Die Reaktionen der Wettbewerber auf diese neuen Marktbedingungen bleiben abzuwarten. Die Bundesregierung beabsichtigt, zusammen mit anderen EU-Staaten die Kontrolle über Anbieter zu verstärken und strengere Vorschriften durchzusetzen. Denn die Bedenken über die Qualität und Sicherheit von Produkten aus asiatischen Online-Shops sind nicht unbegründet. Handelsvertreter fordern eine Regulierung, die sowohl faire Wettbewerbsbedingungen schafft als auch die Sicherheit der Verbraucher in den Mittelpunkt stellt.

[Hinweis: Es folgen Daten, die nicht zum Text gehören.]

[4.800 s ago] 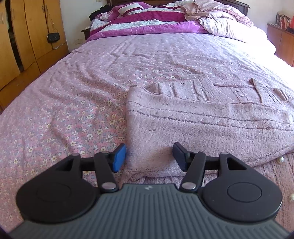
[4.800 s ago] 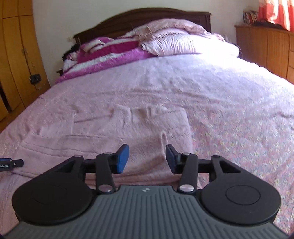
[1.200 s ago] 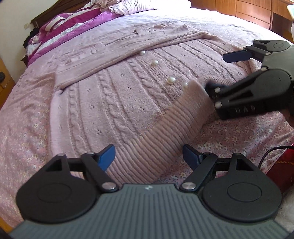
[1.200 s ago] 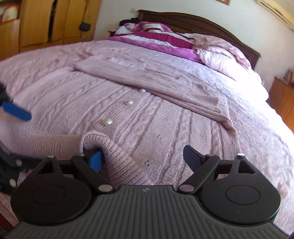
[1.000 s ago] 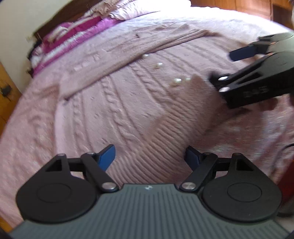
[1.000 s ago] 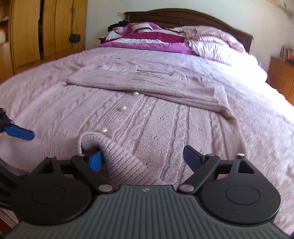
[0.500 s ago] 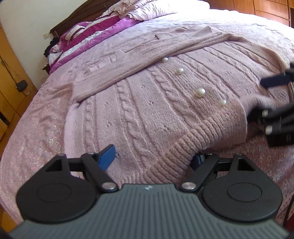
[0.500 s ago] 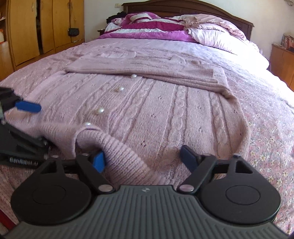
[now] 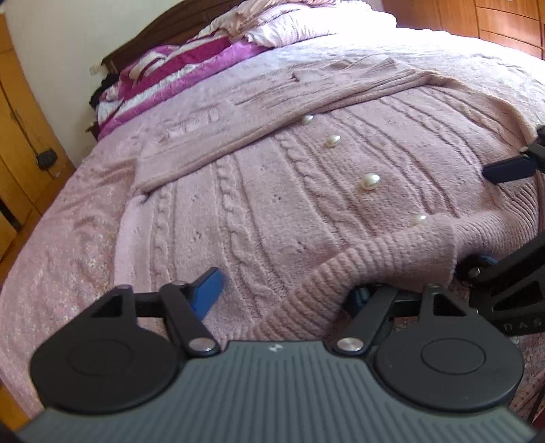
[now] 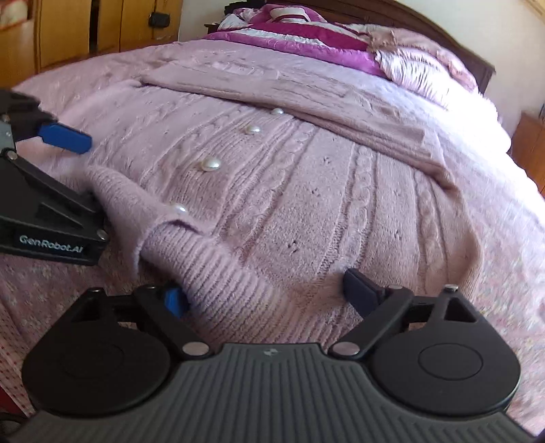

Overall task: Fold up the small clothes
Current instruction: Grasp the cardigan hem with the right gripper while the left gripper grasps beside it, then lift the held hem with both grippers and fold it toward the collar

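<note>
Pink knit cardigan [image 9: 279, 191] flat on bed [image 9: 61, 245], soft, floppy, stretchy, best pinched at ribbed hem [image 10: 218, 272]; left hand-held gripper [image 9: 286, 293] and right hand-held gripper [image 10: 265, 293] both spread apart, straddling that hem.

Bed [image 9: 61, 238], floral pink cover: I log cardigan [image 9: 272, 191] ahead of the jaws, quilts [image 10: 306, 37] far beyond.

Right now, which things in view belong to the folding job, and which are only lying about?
Belong to the job:
- pink cardigan, with pearl buttons
- left gripper and right gripper, jaws open at its ribbed hem

Only lying about:
- magenta striped blanket
- pillows
- wooden wardrobe
</note>
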Demonstrator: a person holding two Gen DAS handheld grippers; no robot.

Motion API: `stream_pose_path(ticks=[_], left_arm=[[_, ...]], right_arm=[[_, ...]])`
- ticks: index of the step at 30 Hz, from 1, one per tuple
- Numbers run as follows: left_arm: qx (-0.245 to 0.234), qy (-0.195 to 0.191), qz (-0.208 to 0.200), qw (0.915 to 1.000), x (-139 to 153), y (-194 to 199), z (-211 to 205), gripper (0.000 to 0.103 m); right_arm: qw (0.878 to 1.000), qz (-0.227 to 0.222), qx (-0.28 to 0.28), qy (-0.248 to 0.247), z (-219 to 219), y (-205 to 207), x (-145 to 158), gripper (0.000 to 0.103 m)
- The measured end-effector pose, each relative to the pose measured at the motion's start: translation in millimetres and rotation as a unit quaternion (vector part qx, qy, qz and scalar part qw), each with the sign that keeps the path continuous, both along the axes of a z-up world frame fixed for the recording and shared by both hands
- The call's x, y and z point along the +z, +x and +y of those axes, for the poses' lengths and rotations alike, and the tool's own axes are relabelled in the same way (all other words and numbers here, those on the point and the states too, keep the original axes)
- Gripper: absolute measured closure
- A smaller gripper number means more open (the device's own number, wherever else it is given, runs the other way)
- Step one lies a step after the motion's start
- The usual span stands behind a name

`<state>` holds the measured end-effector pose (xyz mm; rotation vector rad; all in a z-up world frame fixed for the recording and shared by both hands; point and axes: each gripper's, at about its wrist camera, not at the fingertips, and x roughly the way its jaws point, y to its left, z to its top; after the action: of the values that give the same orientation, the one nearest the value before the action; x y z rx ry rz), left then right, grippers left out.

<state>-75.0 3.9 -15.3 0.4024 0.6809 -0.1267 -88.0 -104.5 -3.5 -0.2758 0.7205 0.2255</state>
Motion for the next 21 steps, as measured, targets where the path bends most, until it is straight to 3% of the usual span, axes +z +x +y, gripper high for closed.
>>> stream_pose_path(ticks=[2,4,5,13,21], left_arm=[[-0.013,-0.004,-0.003,0.9999,3,-2,-2,0.060],[-0.019,-0.015,-0.004,0.9997,7,-3,-2,0.079],[-0.021,-0.022,-0.004,0.9995,9,-2,-2,0.083],[-0.026,-0.070,-0.023,0.9969,33,1,4,0.090],[-0.018,-0.135,-0.045,0.9896,70,22,19,0.090]], right_arm=[[1.000,-0.007,-0.007,0.025,-8,-2,6,0.023],[0.998,-0.009,-0.015,0.057,-17,-2,12,0.035],[0.997,-0.010,-0.018,0.068,-20,-2,15,0.038],[0.993,-0.031,-0.003,0.117,-23,-5,35,0.086],[0.982,-0.064,-0.008,0.177,-30,15,71,0.091]])
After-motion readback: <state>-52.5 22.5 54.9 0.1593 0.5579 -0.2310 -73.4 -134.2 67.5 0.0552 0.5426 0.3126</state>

Insgesamt zeigt sich das Bild des deutschen Onlinehandels als komplex: Während einige Akteure wie Shein und Temu Erfolge feiern, kämpfen viele etablierte Händler mit dem Aufwind der neuen Konkurrenz und den Herausforderungen eines sich verändernden Marktes. Eine klare Strategiefindung und die Anpassung an die Bedürfnisse der Konsumenten werden mehr denn je gefragt sein, um in dieser dynamischen Landschaft zu bestehen.
Die Entwicklungen rund um die Wettbewerber im Onlinehandel verheißen spannende Zeiten. Der Druck auf die großen Player wird weiter wachsen, und es bleibt abzuwarten, wie diese auf den Druck reagieren werden. Branchenbeobachter sind gefordert, die kommenden Veränderungen genau im Auge zu behalten, zumal die Verbraucher immer wählerischer werden und Qualität und Preisbewusstsein auch in Zukunft wichtige Entscheidungsfaktoren bleiben werden.